#### Task inputs ####

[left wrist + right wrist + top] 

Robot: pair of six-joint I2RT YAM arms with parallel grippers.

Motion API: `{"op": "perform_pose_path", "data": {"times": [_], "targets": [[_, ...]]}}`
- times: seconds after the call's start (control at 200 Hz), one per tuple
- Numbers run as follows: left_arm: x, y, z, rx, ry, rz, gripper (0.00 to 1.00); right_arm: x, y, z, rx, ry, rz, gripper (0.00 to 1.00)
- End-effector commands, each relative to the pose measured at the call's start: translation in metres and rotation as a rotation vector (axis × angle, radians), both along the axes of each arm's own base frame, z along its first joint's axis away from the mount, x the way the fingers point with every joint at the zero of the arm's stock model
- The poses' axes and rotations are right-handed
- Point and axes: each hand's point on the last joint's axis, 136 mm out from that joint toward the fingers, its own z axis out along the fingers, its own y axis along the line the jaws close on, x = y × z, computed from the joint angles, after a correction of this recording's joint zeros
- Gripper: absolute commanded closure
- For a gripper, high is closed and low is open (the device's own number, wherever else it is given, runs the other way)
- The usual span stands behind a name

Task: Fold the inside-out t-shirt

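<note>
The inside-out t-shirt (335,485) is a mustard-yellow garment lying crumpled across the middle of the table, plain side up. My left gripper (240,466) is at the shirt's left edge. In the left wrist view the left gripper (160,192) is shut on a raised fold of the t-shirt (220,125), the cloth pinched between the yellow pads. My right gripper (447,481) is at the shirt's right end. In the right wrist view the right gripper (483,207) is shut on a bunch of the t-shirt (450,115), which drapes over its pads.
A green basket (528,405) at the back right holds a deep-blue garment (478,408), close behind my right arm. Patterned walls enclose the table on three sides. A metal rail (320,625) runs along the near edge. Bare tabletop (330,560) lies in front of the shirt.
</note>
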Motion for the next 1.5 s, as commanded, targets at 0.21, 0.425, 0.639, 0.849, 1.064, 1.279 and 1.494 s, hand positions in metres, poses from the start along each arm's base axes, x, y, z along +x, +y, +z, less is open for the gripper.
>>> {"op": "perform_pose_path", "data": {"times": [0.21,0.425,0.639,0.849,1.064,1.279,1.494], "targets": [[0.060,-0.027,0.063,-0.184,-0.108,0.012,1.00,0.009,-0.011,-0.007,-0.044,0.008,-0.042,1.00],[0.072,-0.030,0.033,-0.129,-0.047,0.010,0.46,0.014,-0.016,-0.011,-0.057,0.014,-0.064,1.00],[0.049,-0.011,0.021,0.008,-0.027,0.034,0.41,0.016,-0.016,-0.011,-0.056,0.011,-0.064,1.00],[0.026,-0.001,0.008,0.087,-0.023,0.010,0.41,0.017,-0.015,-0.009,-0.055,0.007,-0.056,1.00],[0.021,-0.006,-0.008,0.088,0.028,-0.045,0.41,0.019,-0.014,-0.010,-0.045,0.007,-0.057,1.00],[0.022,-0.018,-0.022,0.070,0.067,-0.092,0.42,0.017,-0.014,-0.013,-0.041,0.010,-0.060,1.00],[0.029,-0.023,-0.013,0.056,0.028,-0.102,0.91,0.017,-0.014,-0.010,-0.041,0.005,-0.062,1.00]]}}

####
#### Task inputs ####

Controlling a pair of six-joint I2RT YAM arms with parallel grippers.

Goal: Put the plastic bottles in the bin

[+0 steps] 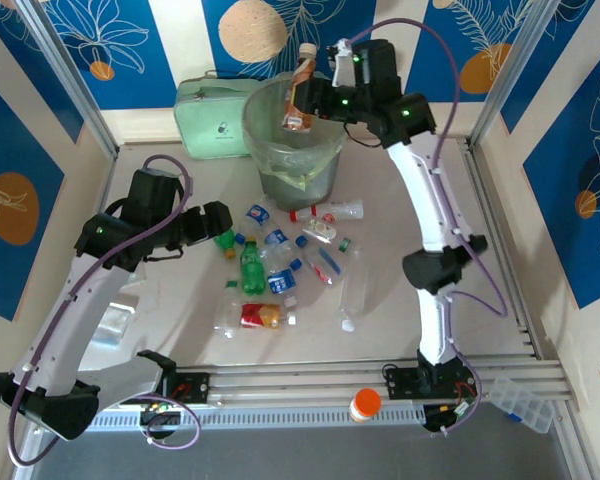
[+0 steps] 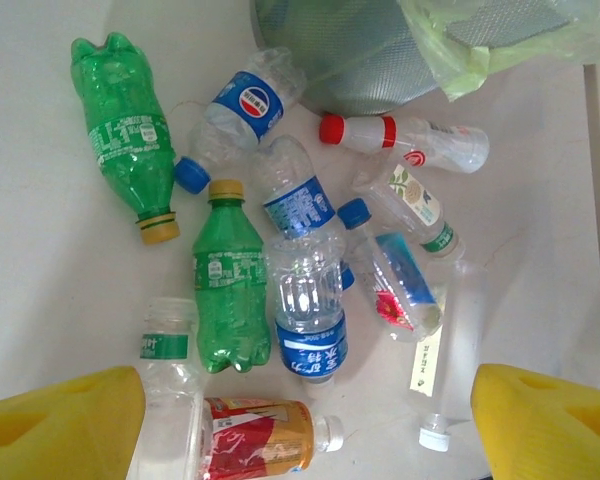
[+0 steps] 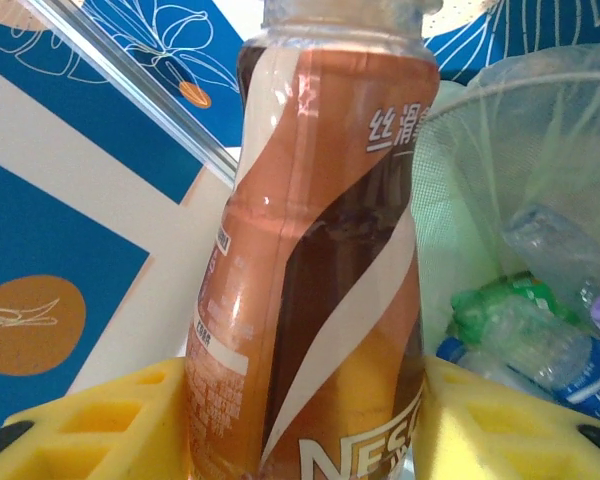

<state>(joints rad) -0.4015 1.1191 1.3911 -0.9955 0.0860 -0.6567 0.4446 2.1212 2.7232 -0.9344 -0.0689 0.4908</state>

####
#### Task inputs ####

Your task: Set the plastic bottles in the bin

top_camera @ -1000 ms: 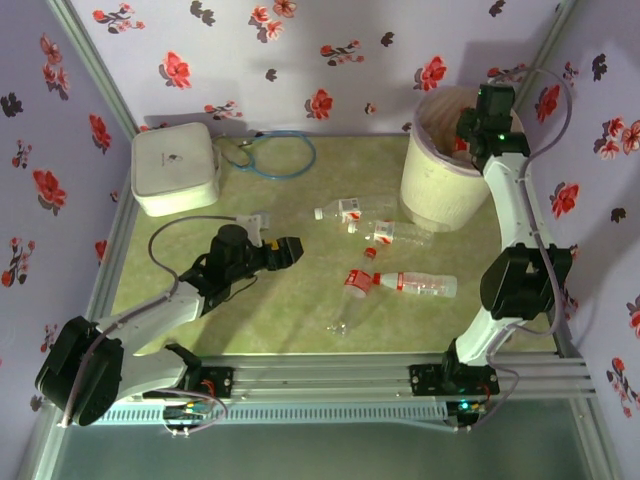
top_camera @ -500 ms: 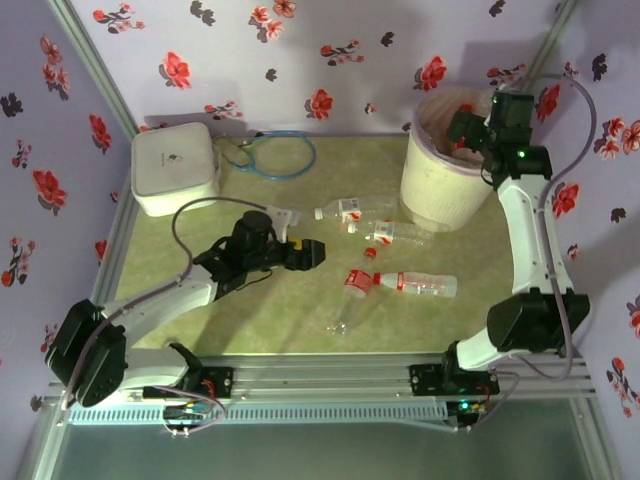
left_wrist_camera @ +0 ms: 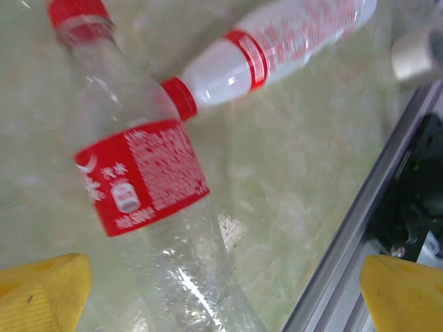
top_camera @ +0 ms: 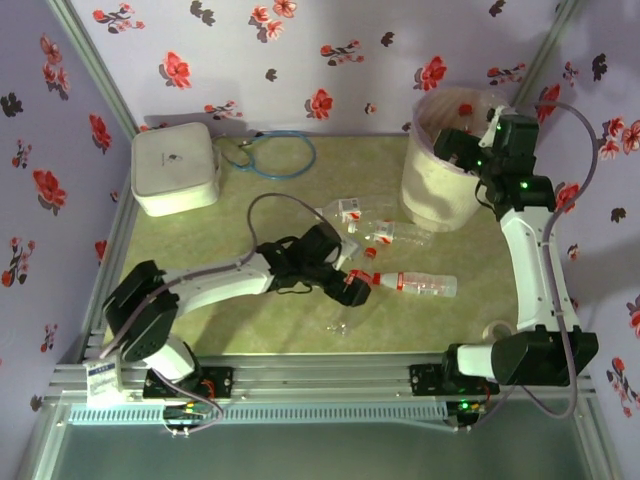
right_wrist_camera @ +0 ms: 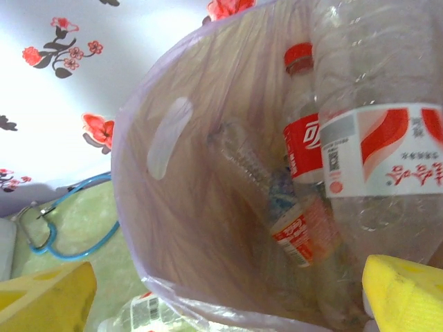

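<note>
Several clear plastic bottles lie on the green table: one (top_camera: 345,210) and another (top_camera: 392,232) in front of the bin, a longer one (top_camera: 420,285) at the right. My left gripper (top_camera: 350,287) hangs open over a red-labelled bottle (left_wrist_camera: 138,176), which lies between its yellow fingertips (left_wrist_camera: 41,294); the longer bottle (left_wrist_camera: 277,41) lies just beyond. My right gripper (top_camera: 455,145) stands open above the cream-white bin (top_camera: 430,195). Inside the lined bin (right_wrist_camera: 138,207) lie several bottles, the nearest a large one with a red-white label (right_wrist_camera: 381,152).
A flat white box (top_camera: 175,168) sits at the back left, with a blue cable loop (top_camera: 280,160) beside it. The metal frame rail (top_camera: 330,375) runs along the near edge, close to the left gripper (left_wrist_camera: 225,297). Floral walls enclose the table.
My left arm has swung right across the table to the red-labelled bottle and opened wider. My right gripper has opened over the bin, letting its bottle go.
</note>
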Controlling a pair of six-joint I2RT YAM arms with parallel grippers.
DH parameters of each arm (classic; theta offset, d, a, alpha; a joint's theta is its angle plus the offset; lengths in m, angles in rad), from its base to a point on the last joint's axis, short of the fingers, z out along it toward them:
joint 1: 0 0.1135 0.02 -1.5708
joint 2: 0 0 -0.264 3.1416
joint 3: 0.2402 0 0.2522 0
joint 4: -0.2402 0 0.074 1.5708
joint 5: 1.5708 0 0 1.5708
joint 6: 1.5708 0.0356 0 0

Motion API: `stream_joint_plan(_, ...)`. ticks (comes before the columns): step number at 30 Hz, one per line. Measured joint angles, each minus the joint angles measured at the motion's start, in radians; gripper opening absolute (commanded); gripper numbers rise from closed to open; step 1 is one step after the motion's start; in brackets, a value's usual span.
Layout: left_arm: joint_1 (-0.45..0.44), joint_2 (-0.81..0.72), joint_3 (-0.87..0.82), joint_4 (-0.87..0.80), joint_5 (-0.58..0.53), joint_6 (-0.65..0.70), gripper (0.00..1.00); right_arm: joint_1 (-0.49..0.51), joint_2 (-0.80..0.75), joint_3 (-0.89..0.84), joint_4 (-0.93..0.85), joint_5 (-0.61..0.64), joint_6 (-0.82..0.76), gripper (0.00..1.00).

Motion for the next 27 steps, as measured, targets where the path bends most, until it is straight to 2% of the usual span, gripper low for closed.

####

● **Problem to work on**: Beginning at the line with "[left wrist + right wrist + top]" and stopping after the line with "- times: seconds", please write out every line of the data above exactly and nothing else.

● **Problem solution**:
[left wrist + right wrist + top] 

Robot: pair of six-joint I2RT YAM arms with parallel grippers.

Motion API: `{"op": "perform_pose_path", "data": {"times": [_], "targets": [[_, ...]]}}`
- times: seconds after the call's start (control at 200 Hz), one per tuple

The exercise is done; no more work remains.